Professor Chris Rhodes said...

Hi Dave!

The debate over how much GW is down to human CO2 continues and I
down think it's all our fault either.

It looks like there is a big push on for nuclear but certainly for solar too, especially in Europe. Germany and Spain are going all-out for it. This technology isn't just photovoltaics but also concentrated solar and thermal solar systems in general.

Again, the engineering is going to take decades but it's all moving in the right direction.

If only we'd begun all this forty years ago when there was plenty of fossil energy!

Deep regards,

Chris.

Alex P. said...

It's a common mistake to claim we have "only few decades" of uranium. It's not true for a series of good reasons.

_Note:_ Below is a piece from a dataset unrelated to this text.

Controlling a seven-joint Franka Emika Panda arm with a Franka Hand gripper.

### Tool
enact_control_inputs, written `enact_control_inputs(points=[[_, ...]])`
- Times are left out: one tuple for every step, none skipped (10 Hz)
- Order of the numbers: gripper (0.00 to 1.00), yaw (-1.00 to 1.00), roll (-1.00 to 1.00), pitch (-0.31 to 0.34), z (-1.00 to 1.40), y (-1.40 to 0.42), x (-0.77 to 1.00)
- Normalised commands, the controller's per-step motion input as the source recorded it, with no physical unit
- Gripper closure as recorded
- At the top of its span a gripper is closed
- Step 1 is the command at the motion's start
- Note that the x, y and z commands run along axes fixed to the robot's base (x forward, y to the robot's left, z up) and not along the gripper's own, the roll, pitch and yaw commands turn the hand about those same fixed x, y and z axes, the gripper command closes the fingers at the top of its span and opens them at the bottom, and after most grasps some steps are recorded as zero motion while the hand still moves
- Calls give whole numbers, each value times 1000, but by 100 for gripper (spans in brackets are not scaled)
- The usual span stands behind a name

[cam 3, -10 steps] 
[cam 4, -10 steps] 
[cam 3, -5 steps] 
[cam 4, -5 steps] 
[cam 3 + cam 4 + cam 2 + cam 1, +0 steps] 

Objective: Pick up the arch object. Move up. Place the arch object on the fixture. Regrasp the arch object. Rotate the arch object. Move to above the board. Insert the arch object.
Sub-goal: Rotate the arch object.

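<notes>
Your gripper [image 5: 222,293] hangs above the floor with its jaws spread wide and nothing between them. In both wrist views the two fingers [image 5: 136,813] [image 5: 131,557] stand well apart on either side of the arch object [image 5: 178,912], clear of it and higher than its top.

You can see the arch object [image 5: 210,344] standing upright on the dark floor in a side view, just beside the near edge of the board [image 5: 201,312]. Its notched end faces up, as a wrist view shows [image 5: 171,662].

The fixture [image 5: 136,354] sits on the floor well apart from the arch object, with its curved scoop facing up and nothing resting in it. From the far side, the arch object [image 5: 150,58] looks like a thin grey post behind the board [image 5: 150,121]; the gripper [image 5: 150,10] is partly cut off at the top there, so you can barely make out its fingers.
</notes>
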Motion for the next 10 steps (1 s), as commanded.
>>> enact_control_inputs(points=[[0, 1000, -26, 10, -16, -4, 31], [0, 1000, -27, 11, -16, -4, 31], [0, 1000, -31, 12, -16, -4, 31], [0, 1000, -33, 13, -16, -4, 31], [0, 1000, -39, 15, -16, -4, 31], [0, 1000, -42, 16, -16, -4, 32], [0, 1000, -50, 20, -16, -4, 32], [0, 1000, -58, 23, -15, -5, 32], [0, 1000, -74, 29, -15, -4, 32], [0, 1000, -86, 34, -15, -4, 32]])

First of all, current price market for uranium ( ~ 130 $/kg) is in the range of one US $ per oil barrel equivalent, thus it' far to be ALL the uranium available and that's producable at a cost of less than 130 $/kg.
Second, enormous nuclear fuel savings (both of uranium and thorium, an other nuclear fuel)can be achieved with LWR/CANDU spent fuel recycle and/or breeding/waste inceneration processes; pratically all the world energy needs can be satisfied with very small amount of natural resources of U or Th, or none at all - infact, only burning the plutonium and transuranics waste and depleted uranium we have already produced we can produce enough electricity for the whole planet for more than 2000 years

http://en.wikipedia.org/wiki/Integral_Fast_Reactor
http://www.pbs.org/wgbh/pages/frontline/shows/reaction/interviews/till.html

Alex P. said...

Alternatively, thorium can be used as nuclear fuel, with incredible features in terms of natural resource savings (and efficiency and passive/intrinsic safety, too)

With only less than 8,000 tonn/year (~800 cubic meters) of natural thorium(current production is 32,000 tonns/year, clearly all for non energy purposes) we can produce enough electricity pratically for the eternity for a planet of 10 billions of people with a western pro-capita energy neeed - and we can destroy current nuclear waste inventory, too, converting it in usefull energy

This article from the "the oil drum" worths the read :

http://en.wikipedia.org/wiki/Molten_salt_reactor
http://www.theoildrum.com/node/4971

"Famed Climate Scientist James Hanson, recently spoke of thorium's great
promise in material that he submitted to President Elect Obama:

The Liquid-Fluoride Thorium Reactor (LFTR) is a thorium reactor concept
that uses a chemically-stable fluoride salt for the medium in which nuclear
reactions take place. This fuel form yields flexibility of operation and
eliminates the need to fabricate fuel elements. This feature solves most
concerns that have prevented thorium from being used in solid-fueled
reactors. The fluid fuel in LFTR is also easy to process and to separate
useful fission products, both stable and radioactive. LFTR also has the
potential to destroy existing nuclear waste.
....

Alex P. said...

....


(The) LFTR(s) operate at low pressure and high temperatures, unlike
today's
LWRs. Operation at low pressures alleviates much of the accident risk with
LWR. Higher temperatures enable more of the reactor heat to be converted to
electricity (50% in LFTR vs 35% in LWR). (The) LFTR (has) the potential to
be air-cooled and to use waste heat for desalinating water.

LFTR(s) are 100-300 times more fuel efficient than LWRs. In addition to
solving the nuclear waste problem, they can operate for several centuries
using only uranium and thorium that has already been mined. Thus they
eliminate the criticism that mining for nuclear fuel will use fossil fuels
and add to the greenhouse effect.

The Obama campaign, properly in my opinion, opposed the Yucca Mountain
nuclear repository. Indeed, there is a far more effective way to use the $25
billion collected from utilities over the past 40 years to deal with waste
disposal. This fund should be used to develop fast reactors that consume
nuclear waste, and thorium reactors to prevent the creation of new
long-lived nuclear waste. By law the federal government must take
responsibility for existing spent nuclear fuel, so inaction is not an
option. Accelerated development of fast and thorium reactors will allow the
US to fulfill its obligations to dispose of the nuclear waste, and open up a
source of carbon-free energy that can last centuries, even millennia. "

.....

Professor Chris Rhodes said...

Hi Alex,

I believe the 40 year figure applies to existing reactor technology and the amount of uranium in known reserves.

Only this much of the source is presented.